The Attempt at a Solution

This was for an assignment due today, I kept trying but had to give up after 2 hours. I don't get the idea of seperable equations when there is just freaking x involved, what is it that I separate? And all the examples in my calculus made sure they did have a y and x, geez must be hard to separate those..

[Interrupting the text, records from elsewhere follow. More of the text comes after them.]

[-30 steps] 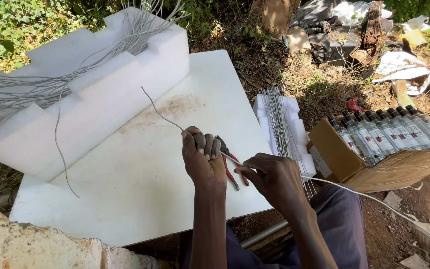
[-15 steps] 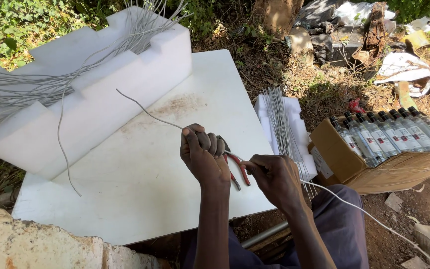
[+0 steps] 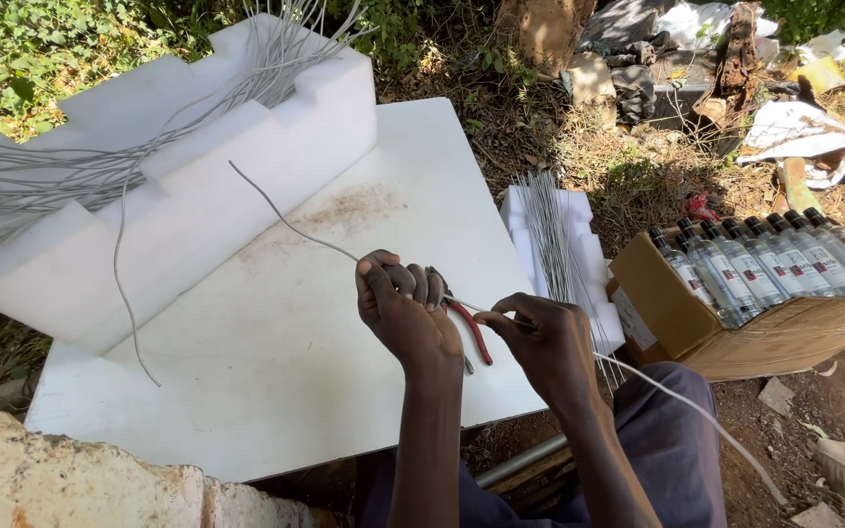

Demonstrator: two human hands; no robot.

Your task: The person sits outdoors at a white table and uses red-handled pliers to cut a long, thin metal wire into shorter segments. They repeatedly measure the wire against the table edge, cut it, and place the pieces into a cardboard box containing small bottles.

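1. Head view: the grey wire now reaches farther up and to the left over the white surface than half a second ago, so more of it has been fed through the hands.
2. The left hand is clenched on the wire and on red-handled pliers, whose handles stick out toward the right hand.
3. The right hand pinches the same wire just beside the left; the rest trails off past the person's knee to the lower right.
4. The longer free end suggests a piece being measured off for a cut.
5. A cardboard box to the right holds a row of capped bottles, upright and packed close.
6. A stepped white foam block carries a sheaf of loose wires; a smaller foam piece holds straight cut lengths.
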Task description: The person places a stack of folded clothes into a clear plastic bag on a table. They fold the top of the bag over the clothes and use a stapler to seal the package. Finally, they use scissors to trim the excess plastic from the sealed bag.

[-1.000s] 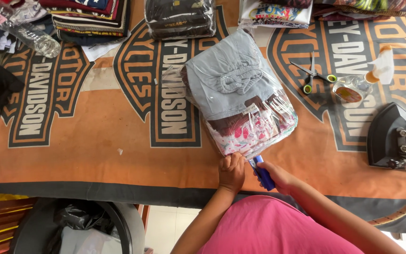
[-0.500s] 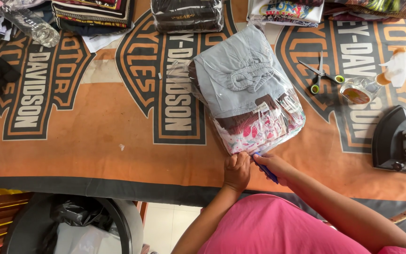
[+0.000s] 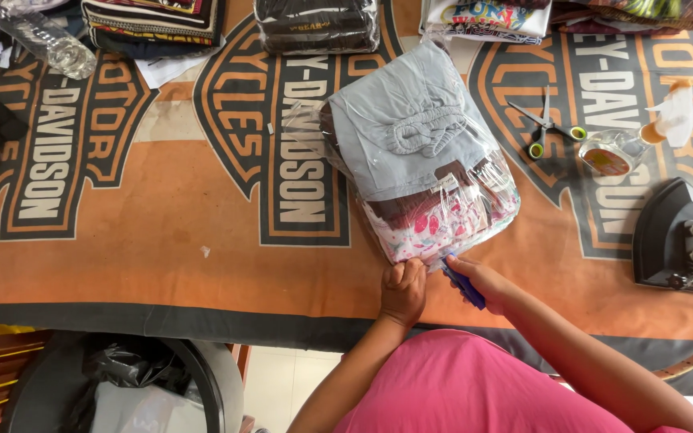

I just took a wild shot and arrived at: arctan x + 1

 

[Dick]

You separate x and t. x' must mean d(x(t))/dt. There certainly is an arctan in the problem. Take the examples in your calculus book and replace y and x by x and t.

 

[brollysan]

ok so I end up with

dx/dt = 1+ x^2

and then I invert it and get dt/dx = 1/(1+x^2)
and then I get dt = 1/(1+x^2) dx
and take the integral and get x(t) = arctanx + C
and then 1 = arctan 0 + C

So I end up with x(t) = arctanx + 1 ?

I tried drawing it in python using eulers, and apparently what I have arrived at here is wrong

 

[Dick]

If you integrate dt=1/(1+x^2) dx you get t+C=arctan(x). You don't get an x on both sides. Integral dt=t+C. Not x+C.

 

[brollysan]

Meaning that t+ C = arctan(x)

tan(t + C) = tan(arctan(x))
x(t) = tan(t + C) ?

So the solution is x(t) = tan(t + 0.25pi) ?

edit: It would have to be tan(t - 0.25pi) right?

 

[Dick]

Yes, x(t)=tan(t+pi/4). Just because the calculus book always uses y as the dependent variable and x as the independent variable doesn't mean they aren't allowed to throw a problem at you where t is the independent variable and x is the dependent. Just switch the letters around.

 

[Dick]

Meaning that t+ C = arctan(x)

tan(t + C) = tan(arctan(x))
x(t) = tan(t + C) ?

So the solution is x(t) = tan(t + 0.25pi) ?

edit: It would have to be tan(t - 0.25pi) right?

No, tan(0-pi/4)=(-1). Your initial condition said x(0)=+1, not -1.